![DataStax Academy](https://s3.amazonaws.com/datastaxtraining/vq8Jr36Gk48v/datastax-academy.svg "DataStax Academy")

# Exercise 03.01 - Cassandra Connector: Cassandra Retrieve Data

## Background

This exercise will have you practice using the Spark Cassandra API, which you'll be using to implement a CQL query to retrieve data in Spark.
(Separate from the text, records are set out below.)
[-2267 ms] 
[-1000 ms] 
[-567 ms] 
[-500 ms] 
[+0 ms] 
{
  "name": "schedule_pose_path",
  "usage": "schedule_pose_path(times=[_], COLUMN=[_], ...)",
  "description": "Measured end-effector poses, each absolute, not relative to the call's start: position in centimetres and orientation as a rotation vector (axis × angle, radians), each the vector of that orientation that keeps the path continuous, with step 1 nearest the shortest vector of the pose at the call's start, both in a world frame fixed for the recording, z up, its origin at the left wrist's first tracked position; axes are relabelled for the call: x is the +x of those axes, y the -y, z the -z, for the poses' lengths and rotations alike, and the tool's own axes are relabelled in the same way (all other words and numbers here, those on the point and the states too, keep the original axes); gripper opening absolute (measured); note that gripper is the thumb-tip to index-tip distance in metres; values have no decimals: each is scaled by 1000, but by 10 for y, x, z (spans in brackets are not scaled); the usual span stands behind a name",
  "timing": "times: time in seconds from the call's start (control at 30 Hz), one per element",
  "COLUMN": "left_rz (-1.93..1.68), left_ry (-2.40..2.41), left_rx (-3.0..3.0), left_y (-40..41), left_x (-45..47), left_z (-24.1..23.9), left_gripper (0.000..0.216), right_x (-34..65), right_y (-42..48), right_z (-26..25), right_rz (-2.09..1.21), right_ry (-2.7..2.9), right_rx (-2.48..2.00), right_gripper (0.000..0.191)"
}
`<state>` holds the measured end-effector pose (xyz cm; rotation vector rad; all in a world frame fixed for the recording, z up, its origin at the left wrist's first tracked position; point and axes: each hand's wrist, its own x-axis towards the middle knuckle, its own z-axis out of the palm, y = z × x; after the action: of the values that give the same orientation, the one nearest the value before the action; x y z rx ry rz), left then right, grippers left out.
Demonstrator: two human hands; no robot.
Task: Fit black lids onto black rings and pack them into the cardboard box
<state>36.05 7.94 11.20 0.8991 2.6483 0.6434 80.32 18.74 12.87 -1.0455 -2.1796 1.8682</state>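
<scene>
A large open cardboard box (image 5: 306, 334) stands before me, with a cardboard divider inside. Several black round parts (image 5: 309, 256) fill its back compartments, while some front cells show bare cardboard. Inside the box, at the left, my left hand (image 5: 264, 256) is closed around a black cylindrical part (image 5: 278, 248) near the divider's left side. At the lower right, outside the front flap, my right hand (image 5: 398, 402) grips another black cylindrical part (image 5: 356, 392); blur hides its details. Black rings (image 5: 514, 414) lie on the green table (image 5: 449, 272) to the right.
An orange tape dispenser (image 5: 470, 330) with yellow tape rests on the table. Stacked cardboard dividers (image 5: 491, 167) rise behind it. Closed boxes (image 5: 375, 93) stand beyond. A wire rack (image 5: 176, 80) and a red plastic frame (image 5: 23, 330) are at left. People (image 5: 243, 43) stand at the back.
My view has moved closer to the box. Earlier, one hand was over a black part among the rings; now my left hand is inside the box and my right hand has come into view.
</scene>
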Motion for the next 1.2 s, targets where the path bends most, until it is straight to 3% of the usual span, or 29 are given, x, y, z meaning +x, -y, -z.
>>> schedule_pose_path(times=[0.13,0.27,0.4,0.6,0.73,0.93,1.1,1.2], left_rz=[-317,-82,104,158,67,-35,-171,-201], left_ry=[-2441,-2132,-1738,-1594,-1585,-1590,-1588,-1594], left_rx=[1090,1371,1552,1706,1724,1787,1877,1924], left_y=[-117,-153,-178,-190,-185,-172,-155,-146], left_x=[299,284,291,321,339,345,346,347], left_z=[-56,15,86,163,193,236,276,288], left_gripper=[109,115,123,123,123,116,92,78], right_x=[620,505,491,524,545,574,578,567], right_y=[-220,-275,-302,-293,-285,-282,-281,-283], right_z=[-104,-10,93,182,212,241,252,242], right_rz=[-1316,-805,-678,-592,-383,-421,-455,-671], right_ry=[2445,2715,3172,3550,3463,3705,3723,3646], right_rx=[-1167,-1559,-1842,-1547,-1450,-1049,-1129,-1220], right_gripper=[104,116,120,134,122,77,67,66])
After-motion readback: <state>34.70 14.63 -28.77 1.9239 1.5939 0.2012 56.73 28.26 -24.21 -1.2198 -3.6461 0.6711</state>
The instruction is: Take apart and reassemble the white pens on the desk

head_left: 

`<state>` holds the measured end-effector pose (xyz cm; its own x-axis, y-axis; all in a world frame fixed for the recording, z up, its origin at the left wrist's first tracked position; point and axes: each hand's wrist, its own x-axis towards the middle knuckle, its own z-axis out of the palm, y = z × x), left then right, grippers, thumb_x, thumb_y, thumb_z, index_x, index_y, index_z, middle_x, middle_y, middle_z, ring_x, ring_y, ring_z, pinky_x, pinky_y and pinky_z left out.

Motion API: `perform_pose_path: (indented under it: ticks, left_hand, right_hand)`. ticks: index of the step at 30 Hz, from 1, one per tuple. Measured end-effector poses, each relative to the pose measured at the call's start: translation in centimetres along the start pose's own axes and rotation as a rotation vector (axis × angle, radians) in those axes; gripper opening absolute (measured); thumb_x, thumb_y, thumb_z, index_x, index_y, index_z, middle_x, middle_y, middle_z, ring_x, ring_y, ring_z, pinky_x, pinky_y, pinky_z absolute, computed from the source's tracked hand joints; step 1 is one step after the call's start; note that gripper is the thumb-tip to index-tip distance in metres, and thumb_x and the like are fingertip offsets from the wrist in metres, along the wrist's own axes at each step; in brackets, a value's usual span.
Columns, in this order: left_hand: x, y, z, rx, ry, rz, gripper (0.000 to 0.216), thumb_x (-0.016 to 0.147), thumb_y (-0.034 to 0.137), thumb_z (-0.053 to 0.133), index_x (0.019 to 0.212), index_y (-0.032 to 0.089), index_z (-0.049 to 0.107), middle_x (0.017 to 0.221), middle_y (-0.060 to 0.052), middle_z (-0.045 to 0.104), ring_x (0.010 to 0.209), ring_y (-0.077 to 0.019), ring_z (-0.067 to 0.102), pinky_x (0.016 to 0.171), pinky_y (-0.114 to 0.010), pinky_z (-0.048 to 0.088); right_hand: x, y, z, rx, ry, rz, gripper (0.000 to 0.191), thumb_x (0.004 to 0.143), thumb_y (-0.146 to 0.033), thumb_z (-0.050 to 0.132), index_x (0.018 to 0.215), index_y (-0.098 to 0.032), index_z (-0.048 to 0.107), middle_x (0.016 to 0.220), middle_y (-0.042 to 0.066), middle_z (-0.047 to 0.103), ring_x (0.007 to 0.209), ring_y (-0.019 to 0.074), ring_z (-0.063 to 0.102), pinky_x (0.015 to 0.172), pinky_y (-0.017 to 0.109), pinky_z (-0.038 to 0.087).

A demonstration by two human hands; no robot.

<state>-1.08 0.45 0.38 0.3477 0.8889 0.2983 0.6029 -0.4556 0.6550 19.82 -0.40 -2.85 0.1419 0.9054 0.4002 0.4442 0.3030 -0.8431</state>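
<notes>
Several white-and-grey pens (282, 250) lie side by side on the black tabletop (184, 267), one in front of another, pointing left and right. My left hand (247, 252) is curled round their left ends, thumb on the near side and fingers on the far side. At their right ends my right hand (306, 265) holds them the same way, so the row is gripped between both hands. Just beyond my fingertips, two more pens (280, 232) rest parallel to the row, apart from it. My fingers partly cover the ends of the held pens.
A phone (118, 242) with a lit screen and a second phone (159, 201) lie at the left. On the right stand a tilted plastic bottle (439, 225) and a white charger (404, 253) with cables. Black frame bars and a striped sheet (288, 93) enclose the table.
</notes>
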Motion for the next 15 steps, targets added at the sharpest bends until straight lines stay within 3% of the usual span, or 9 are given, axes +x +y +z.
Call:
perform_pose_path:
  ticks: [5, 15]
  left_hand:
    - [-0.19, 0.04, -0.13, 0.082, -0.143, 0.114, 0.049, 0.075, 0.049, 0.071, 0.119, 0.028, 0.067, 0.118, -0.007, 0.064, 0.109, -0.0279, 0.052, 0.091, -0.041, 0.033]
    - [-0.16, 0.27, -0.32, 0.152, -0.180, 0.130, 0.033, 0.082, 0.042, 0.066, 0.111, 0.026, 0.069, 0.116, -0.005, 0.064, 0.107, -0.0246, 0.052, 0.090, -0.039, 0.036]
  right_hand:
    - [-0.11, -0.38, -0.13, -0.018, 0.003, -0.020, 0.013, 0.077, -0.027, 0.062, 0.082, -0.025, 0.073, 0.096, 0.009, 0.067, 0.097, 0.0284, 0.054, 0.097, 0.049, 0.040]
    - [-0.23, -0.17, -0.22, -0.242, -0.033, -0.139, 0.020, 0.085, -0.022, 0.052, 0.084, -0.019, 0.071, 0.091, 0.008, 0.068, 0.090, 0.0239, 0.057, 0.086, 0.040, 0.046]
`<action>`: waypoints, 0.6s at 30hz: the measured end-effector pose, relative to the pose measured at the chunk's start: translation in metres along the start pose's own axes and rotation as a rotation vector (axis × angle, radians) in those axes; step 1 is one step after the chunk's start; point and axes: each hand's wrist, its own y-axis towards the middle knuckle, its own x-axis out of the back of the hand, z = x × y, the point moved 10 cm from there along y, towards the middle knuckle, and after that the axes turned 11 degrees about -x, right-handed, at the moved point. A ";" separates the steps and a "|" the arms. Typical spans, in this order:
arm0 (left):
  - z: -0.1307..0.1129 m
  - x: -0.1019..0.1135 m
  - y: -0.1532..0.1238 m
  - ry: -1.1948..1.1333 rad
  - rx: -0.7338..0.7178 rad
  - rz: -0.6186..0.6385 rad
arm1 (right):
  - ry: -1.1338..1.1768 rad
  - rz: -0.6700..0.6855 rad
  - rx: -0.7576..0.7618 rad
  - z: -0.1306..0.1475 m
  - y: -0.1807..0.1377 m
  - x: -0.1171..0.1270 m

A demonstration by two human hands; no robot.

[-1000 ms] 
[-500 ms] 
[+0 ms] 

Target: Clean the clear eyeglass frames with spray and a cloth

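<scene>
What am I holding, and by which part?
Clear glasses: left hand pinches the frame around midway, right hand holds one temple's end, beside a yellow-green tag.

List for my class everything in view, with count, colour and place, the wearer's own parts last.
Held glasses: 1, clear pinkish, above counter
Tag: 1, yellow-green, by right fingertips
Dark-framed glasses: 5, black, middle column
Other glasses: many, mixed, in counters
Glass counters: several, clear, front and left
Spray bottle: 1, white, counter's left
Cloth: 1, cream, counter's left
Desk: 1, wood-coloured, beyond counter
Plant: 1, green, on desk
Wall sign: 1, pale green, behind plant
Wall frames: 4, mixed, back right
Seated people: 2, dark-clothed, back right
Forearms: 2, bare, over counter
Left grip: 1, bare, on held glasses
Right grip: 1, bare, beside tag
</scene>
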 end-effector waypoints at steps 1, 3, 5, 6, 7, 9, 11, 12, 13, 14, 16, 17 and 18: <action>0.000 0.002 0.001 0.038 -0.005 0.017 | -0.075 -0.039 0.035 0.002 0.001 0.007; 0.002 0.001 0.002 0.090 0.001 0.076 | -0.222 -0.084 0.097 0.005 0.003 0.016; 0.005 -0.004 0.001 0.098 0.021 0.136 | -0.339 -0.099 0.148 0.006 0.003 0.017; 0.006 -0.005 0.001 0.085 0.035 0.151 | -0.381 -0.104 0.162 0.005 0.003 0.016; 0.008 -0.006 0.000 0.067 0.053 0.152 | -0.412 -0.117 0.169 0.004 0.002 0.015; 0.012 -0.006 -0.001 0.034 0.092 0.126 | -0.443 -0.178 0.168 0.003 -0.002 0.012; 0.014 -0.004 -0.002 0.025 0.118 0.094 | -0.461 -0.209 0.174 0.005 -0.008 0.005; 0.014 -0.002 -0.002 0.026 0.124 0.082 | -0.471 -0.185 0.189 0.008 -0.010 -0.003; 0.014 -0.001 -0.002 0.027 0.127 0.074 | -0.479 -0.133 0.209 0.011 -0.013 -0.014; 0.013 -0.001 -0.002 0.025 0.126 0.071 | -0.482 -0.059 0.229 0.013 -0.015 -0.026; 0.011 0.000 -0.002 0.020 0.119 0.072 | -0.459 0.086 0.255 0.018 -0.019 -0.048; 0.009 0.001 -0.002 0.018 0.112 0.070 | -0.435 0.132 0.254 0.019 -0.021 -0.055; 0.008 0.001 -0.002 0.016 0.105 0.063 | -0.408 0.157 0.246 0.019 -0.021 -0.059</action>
The data comes from a Cassandra table, `videos_by_year_title`, with the following definition:

***

## Directions

#### 1. Write a Spark query to retrieve movies in the year 2015 where the movie title starts with the letter `T` or greater. Print the results taking only the first five records. Be sure to use the Spark Cassandra API rather than the Spark functions themselves so that Cassandra does as much of the processing as possible.

In [1]:
val qryPart1 = sc.cassandraTable("killr_video", "videos_by_year_title").select("title")
val qryPart2 = qryPart1.where("added_year = 2015 and title >= 'T'").limit(5)
val resultRDD = qryPart2.collect
resultRDD.foreach(row => println(row.getString("title")))

Taken 3
Tales of Halloween
Tangerine
Ted 2
Terminator Genisys


#### 2. Rewrite your query to use Spark API instead of the Spark Cassandra API functions. Remember that this way is less optimal because it causes Spark to load and process all the data from Cassandra itself.

In [2]:
val rows = sc.cassandraTable("killr_video", "videos_by_year_title")
val filterYear = rows.filter(record => record.getInt("added_year") == 2015)
val filterTitle = filterYear.map(record => record.getString("title")).filter(title => title >= "T")
filterTitle.take(5).foreach(println)

Taken 3
Tales of Halloween
Tangerine
Ted 2
Terminator Genisys


Notice with the Cassandra API, order of function calls doesn’t matter as the calls are metadata for a Cassandra query. However in the Spark API, order matters. We can’t `take()` before we `filter()` or else `filter()` will only evaluate the number of records we `take()`.